_Exercise instructions_. Use the entries below and reproduce exactly the lines from the one containing "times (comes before" down to the one containing "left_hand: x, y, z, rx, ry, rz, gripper", both of them included.

Items from a data source:

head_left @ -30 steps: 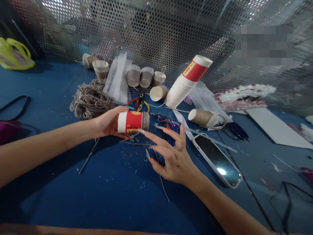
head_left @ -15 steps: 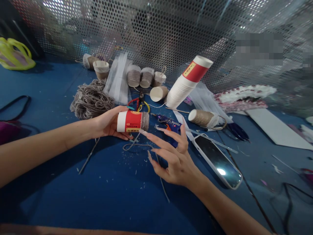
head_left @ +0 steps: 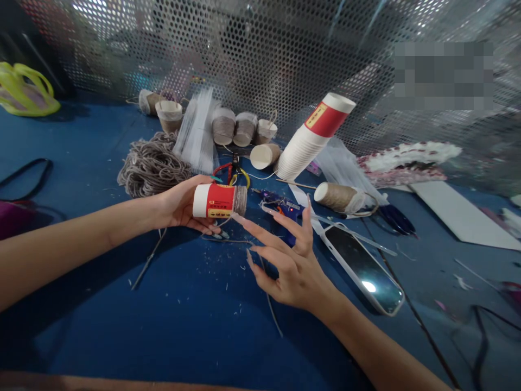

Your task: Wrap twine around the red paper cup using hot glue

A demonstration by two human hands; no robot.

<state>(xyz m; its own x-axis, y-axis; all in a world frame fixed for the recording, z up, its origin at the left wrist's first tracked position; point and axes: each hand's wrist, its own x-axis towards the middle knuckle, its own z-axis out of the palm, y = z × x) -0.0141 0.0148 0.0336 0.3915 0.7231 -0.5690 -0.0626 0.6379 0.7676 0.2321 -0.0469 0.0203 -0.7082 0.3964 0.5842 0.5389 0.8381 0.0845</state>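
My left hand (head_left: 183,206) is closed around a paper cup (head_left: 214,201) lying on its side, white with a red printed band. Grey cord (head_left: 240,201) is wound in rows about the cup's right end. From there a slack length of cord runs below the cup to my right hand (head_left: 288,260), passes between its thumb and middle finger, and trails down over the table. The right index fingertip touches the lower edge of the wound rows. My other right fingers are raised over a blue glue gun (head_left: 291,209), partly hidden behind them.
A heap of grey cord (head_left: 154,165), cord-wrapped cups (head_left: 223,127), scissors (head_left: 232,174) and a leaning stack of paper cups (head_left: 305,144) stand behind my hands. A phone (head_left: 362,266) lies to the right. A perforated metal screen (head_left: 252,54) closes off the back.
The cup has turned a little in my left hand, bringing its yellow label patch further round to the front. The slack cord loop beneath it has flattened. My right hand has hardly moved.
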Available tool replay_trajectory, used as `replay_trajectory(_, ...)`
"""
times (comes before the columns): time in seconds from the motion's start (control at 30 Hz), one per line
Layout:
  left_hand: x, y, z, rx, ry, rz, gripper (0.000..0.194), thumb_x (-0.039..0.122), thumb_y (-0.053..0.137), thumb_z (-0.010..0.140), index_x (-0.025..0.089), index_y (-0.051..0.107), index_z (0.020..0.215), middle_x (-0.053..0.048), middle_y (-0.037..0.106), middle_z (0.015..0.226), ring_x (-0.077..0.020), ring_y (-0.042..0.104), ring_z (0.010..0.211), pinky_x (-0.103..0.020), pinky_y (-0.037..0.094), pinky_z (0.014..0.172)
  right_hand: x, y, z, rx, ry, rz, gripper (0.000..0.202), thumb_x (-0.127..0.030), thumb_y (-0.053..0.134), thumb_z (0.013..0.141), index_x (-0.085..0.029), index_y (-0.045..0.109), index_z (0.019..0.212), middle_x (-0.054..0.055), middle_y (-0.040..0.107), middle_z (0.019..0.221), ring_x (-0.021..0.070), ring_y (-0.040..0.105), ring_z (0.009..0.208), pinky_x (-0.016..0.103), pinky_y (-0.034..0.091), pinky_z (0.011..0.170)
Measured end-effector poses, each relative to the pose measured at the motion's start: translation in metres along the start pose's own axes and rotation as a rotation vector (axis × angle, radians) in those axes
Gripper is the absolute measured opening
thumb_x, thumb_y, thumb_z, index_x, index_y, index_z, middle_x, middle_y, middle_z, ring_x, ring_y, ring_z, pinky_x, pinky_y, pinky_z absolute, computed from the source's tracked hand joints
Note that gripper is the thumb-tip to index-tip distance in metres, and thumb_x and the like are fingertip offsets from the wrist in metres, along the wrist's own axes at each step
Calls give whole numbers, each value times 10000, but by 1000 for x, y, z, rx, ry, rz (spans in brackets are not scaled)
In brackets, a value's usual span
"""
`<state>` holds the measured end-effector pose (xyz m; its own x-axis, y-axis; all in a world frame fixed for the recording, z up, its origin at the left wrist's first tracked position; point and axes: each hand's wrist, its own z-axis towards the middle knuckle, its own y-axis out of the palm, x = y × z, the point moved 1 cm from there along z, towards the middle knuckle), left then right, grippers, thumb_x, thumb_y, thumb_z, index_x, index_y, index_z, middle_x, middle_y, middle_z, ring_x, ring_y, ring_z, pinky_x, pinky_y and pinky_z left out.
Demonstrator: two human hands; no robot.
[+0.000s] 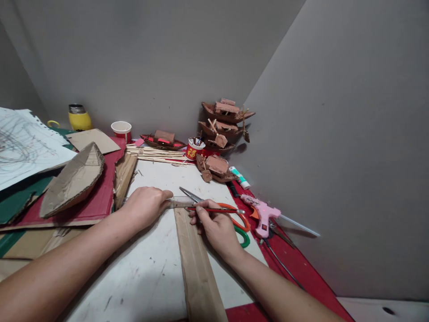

_Solution for this exercise_.
times (comes before the columns): time in seconds from the motion's start (control at 30 Hz), one per line
Layout:
  left_hand: x, y, z, rx, ry, rz, gripper (0.000..0.194), thumb_x (-0.039..0.122), thumb_y (-0.053..0.137), thumb_z (-0.010..0.140), index_x (-0.025..0.089), index_y (-0.051..0.107), index_z (0.020..0.215), middle_x (-0.053..0.048), middle_y (-0.037..0.106), middle_z (0.015..0.226), ring_x (-0.077..0.020), ring_y (-0.042..0.104), ring_z (0.010..0.211), pinky_x (-0.103..0.020), pinky_y (-0.037..0.094), pinky_z (0.014..0.172)

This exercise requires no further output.